### TASK
Print the entire listing below word for word, excluding its pictures.

>>>

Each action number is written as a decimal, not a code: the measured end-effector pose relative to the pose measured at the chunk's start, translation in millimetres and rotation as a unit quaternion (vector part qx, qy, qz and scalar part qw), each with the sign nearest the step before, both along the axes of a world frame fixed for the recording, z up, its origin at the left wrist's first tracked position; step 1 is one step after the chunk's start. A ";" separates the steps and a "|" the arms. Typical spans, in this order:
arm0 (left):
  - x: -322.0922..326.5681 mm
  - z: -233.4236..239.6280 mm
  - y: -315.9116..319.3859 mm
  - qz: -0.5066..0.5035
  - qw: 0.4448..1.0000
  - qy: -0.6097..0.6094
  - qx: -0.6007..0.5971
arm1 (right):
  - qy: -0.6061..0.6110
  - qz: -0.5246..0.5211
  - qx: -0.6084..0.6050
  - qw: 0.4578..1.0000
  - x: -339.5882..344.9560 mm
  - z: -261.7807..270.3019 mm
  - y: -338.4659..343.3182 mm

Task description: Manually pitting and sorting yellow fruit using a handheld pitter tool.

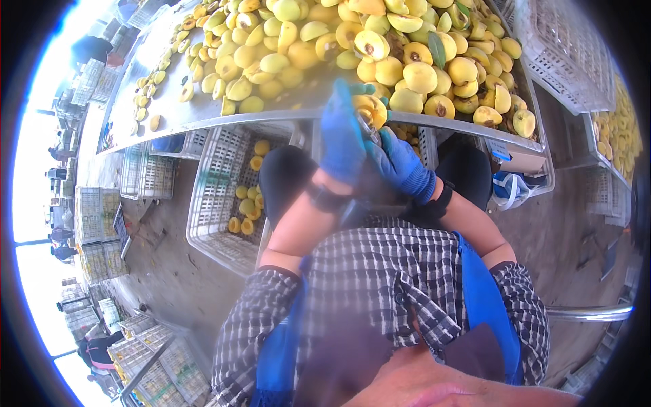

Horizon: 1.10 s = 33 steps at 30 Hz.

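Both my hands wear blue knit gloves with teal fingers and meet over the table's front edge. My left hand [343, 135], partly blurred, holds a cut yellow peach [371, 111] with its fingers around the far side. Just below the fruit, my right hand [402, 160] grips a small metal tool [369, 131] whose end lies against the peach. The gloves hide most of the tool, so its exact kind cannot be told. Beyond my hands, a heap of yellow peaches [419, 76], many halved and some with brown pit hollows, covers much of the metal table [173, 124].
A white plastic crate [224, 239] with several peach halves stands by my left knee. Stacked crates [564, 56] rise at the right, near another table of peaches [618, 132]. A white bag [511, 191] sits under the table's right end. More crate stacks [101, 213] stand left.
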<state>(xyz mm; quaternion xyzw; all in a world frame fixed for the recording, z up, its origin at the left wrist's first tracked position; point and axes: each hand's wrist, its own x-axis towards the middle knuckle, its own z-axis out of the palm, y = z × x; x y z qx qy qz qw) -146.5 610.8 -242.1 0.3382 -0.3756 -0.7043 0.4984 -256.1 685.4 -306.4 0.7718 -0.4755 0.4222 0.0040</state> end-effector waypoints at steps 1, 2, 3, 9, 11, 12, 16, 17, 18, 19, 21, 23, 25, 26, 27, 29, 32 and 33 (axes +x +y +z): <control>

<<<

### TASK ANSWER
Each action number is written as a decimal, not a code: the measured end-effector pose relative to the pose measured at the chunk's start, translation in millimetres and rotation as a unit quaternion (vector part qx, qy, qz and scalar part qw), each with the sign nearest the step before, both along the axes of a world frame fixed for the recording, z up, its origin at the left wrist's first tracked position; step 1 is one step after the chunk's start. A ";" separates the steps and a "|" the arms. Typical spans, in this order:
arm0 (left):
  - x: -322.0922..326.5681 mm
  - z: -233.4236..239.6280 mm
  - y: -315.9116..319.3859 mm
  - qz: -0.5066..0.5035
  - qw: 0.4448..1.0000
  - qy: -0.6097..0.6094
  - qx: -0.6007..0.5971
arm1 (right):
  - qy: -0.6061..0.6110
  - qz: -0.5246..0.5211
  - qx: -0.6084..0.6050
  - qw: 0.4578..1.0000
  - x: -339.5882..344.9560 mm
  - z: -261.7807..270.3019 mm
  - y: -338.4659..343.3182 mm

Task description: Manually pitting and sorting yellow fruit using a handheld pitter tool.


Horizon: 1.10 s = 33 steps at 30 Hz.

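Both my hands wear blue knit gloves with teal fingers and meet over the table's front edge. My left hand [343, 135], partly blurred, holds a cut yellow peach [371, 111] with its fingers around the far side. Just below the fruit, my right hand [402, 160] grips a small metal tool [369, 131] whose end lies against the peach. The gloves hide most of the tool, so its exact kind cannot be told. Beyond my hands, a heap of yellow peaches [419, 76], many halved and some with brown pit hollows, covers much of the metal table [173, 124].
A white plastic crate [224, 239] with several peach halves stands by my left knee. Stacked crates [564, 56] rise at the right, near another table of peaches [618, 132]. A white bag [511, 191] sits under the table's right end. More crate stacks [101, 213] stand left.
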<state>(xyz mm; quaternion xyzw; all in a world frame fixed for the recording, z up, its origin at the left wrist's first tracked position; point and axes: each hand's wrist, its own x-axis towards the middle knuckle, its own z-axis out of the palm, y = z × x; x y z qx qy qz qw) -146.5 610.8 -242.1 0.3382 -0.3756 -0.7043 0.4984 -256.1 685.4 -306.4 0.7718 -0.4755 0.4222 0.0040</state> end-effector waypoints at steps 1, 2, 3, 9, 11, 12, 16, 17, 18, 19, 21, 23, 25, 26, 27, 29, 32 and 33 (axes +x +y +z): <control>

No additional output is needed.